:: Problem statement ::
From the first line of the data below, copy each line up to the one containing "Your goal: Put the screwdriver", and include that line too.

:: The data ::
▼

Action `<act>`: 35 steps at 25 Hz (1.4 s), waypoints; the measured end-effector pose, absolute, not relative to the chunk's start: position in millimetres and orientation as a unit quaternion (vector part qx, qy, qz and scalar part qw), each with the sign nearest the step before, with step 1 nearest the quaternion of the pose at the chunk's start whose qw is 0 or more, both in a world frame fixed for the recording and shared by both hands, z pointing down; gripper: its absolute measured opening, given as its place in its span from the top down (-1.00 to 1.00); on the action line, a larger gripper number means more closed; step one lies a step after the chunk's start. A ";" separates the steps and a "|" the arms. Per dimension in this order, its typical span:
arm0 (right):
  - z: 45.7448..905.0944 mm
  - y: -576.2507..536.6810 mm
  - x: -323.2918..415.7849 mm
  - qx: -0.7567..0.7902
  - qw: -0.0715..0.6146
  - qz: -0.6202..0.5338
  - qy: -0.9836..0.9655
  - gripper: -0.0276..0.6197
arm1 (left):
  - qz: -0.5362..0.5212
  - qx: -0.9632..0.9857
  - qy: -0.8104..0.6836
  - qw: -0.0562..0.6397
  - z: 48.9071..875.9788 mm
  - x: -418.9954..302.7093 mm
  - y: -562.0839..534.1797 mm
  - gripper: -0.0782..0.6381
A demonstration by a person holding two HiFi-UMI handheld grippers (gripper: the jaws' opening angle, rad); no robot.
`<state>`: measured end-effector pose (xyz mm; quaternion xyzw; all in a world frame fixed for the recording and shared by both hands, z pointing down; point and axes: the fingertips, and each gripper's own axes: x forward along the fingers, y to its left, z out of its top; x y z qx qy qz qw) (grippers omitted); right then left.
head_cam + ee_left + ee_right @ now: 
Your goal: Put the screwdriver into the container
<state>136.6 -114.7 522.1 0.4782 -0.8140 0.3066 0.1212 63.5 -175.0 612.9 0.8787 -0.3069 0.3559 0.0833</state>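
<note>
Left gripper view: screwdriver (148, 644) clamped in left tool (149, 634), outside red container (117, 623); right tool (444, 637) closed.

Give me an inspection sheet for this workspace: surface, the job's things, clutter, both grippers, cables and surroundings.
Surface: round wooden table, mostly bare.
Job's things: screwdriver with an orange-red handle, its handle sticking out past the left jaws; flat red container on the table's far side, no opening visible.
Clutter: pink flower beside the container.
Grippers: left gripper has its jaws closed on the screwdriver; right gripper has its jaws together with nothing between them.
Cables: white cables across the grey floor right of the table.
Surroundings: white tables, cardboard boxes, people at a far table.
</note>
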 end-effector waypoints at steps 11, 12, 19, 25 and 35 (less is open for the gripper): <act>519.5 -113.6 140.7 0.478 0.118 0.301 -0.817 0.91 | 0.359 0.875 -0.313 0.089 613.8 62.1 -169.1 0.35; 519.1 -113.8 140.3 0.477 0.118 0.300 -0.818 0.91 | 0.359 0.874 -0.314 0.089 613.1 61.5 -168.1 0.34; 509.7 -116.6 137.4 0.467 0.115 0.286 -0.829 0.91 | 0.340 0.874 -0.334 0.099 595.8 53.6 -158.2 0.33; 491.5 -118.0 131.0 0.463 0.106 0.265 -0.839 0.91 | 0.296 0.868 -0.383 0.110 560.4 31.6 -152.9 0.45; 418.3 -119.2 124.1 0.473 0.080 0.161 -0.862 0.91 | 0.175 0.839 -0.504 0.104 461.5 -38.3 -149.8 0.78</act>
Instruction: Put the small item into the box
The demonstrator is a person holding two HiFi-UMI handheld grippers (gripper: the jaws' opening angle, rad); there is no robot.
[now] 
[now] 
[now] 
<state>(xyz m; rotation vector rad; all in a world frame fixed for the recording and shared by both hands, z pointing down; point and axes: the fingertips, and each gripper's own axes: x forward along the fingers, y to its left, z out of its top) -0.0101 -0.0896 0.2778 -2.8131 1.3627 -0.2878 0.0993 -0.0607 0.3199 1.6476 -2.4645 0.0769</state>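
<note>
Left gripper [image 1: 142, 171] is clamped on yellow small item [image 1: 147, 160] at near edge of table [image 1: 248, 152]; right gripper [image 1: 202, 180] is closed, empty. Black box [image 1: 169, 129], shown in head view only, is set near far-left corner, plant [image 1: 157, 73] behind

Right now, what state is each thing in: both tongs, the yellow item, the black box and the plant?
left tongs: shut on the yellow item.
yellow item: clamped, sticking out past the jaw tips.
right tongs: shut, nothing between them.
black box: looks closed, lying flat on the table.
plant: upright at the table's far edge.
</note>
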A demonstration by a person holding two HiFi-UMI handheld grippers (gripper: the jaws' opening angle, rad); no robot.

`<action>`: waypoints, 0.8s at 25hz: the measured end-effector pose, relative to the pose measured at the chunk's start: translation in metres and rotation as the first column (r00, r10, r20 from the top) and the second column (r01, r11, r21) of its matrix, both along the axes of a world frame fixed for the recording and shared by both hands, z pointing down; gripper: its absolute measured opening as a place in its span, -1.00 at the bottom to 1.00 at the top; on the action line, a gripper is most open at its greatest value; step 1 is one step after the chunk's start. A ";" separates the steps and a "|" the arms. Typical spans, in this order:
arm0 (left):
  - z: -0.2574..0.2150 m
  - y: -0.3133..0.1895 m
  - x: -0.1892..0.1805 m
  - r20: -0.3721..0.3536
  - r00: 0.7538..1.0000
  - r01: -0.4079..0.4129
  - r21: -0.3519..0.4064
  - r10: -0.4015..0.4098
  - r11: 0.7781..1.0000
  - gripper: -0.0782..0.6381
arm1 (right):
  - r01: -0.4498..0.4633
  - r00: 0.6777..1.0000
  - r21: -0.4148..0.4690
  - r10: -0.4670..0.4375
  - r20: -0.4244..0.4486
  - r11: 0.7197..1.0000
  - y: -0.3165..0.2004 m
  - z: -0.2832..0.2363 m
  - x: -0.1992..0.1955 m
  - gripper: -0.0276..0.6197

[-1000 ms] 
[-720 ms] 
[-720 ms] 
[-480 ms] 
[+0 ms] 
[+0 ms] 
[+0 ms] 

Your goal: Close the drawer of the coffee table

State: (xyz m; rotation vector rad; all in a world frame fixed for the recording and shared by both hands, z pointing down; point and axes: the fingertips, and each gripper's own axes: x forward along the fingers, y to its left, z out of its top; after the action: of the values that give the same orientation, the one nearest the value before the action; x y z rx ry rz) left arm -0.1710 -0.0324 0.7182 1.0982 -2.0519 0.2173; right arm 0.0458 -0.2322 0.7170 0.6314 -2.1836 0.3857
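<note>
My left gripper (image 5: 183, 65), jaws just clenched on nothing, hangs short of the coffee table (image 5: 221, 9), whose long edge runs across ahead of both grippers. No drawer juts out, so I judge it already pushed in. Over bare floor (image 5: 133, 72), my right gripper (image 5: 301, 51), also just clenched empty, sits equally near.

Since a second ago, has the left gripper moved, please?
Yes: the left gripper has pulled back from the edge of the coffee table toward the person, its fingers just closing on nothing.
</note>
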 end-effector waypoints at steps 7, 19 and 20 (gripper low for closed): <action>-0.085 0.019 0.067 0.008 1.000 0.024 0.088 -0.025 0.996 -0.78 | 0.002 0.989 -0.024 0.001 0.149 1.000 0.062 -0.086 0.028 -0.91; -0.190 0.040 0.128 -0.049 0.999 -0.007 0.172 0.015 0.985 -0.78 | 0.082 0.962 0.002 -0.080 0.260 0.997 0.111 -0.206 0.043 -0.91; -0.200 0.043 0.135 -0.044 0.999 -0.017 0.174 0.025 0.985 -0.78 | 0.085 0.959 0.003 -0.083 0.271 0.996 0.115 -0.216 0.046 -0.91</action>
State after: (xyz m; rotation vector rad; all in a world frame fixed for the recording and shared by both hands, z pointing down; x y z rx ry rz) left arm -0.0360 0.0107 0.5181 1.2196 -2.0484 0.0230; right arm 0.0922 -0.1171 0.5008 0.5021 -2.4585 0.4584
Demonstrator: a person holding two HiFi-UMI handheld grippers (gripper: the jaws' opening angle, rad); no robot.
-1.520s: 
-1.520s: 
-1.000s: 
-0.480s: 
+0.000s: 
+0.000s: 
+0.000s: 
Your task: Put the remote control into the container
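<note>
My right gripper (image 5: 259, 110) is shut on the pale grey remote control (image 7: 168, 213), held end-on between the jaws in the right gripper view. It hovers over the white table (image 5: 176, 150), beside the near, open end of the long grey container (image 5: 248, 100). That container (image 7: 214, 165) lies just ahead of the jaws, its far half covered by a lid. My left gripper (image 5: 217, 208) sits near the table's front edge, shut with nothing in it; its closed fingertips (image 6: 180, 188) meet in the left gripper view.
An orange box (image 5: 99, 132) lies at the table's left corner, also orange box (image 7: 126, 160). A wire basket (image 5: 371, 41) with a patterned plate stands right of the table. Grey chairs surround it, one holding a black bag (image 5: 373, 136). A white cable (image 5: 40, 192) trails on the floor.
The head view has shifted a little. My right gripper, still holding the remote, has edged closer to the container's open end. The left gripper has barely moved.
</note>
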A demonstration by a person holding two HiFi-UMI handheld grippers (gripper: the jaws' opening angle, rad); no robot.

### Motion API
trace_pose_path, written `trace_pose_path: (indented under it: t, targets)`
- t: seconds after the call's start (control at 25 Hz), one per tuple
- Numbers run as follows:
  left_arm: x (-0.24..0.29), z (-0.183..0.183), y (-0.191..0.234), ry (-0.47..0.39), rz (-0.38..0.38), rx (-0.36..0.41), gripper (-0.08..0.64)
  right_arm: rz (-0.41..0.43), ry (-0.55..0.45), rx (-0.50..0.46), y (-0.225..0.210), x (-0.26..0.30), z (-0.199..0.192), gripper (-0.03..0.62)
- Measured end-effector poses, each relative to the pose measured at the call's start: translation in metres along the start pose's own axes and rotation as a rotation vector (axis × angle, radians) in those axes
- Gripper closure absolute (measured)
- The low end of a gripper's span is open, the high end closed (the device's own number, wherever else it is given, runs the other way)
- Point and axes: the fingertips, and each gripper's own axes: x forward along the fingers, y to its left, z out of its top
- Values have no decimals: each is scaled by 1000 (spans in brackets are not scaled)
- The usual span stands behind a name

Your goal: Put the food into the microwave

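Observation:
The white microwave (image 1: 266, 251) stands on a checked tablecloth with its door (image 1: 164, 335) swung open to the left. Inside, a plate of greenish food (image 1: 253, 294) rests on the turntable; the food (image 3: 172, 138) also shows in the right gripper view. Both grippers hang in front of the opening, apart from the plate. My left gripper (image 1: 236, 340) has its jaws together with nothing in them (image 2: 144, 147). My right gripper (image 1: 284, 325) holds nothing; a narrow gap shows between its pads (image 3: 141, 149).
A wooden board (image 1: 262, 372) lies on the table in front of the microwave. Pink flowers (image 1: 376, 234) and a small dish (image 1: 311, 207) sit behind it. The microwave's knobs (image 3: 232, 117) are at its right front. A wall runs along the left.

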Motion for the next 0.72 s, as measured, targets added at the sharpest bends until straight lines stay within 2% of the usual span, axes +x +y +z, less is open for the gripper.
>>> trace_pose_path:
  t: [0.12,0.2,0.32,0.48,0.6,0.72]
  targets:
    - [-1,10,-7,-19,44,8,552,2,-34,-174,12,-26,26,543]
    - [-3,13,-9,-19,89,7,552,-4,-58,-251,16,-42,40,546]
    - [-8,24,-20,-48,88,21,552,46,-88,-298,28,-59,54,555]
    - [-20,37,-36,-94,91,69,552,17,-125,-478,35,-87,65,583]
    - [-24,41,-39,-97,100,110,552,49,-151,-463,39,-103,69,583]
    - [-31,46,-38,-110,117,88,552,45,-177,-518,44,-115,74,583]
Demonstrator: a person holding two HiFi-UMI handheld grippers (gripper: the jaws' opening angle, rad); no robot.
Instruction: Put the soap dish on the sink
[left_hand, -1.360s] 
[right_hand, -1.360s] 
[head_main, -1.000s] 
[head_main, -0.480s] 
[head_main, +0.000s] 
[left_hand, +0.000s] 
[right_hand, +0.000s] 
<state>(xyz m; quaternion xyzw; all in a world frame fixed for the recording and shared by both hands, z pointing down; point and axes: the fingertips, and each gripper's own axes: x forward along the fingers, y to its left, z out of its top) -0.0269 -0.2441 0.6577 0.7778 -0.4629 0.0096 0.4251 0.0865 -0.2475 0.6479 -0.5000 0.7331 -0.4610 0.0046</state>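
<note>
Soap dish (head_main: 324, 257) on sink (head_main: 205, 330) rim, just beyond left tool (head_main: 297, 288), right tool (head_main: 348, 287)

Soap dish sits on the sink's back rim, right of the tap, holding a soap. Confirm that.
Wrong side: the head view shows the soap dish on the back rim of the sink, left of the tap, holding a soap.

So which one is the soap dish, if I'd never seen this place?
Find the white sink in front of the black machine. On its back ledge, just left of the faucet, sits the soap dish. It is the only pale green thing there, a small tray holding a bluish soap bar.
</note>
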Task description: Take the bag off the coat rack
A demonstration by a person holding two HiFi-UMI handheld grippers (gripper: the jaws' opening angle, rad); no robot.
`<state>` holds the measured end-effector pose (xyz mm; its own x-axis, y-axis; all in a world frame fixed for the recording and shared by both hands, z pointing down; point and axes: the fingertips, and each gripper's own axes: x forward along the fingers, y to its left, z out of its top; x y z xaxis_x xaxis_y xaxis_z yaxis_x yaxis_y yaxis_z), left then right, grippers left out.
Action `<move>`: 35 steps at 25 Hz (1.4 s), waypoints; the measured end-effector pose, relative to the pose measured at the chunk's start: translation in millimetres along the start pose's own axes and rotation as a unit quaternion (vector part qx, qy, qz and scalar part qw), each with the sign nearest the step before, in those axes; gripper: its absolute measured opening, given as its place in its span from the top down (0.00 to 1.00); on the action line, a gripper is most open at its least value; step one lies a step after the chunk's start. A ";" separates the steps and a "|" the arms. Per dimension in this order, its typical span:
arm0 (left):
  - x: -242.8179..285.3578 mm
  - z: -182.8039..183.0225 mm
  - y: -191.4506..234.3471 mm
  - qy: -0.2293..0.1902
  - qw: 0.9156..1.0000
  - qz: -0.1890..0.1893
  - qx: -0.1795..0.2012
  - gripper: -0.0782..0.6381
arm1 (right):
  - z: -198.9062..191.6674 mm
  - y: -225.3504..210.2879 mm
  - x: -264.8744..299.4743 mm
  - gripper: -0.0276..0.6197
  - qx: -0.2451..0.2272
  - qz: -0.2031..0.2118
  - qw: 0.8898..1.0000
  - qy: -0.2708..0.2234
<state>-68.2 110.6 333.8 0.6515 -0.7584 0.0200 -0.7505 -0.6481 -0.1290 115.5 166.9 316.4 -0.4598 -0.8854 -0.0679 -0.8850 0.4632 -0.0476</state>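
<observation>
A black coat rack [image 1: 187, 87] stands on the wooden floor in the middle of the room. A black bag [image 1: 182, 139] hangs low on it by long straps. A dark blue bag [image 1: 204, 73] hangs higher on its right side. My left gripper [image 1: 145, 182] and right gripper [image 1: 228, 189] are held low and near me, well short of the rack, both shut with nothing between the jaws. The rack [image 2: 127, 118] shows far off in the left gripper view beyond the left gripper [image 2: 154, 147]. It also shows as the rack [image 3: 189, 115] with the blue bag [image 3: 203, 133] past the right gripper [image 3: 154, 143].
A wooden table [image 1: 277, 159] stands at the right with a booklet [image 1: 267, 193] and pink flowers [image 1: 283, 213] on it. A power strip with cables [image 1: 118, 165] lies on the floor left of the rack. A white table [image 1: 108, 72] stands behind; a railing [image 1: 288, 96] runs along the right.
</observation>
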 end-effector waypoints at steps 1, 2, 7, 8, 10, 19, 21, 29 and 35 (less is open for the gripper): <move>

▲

:: Written answer ::
Action `<act>`: 35 steps at 25 Hz (1.4 s), waypoints; the measured end-effector pose, absolute, not relative to the chunk's start: position in millimetres and orientation as a unit quaternion (vector part qx, qy, qz and scalar part qw), each with the sign nearest the step before, with step 1 nearest the quaternion of the pose at the chunk's start whose qw is 0 or more, both in a world frame fixed for the recording and shared by both hands, z pointing down; gripper: its absolute measured opening, given as its place in its span from the top down (-1.00 to 1.00); on the action line, a larger gripper number means more closed; step one lies a step after the chunk's start. A ";" separates the steps and a "|" the arms. Per dimension in this order, its typical span:
arm0 (right):
  - z: 45.7448..905.0944 mm
  - y: -576.2507..536.6810 mm
  - x: -323.2918..415.7849 mm
  - qx: -0.7567..0.7902
  - qw: -0.0715..0.6146
  - qz: -0.6202..0.5338
  - qy: -0.9836..0.9655
  - gripper: -0.0276..0.6197
arm1 (left):
  - qz: -0.5362..0.5212
  - qx: -0.9632..0.9857
  - qy: -0.8104..0.6836
  - qw: -0.0562..0.6397
  - z: 48.9071..875.9788 mm
  - x: -418.9954..302.7093 mm
  - y: -562.0839..534.1797 mm
  - gripper: -0.0782..0.6381
A demonstration by a person holding two HiFi-UMI handheld grippers (gripper: the jaws' opening angle, rad); no robot.
`<state>`: measured end-effector pose (xyz mm; quaternion xyzw; all in a world frame fixed for the recording and shared by both hands, z pointing down; point and axes: the fingertips, and each gripper's own axes: x forward along the fingers, y to its left, z out of its top; x y z qx qy qz qw) (grippers omitted); right then left.
head_cam + ee_left + ee_right @ now: 
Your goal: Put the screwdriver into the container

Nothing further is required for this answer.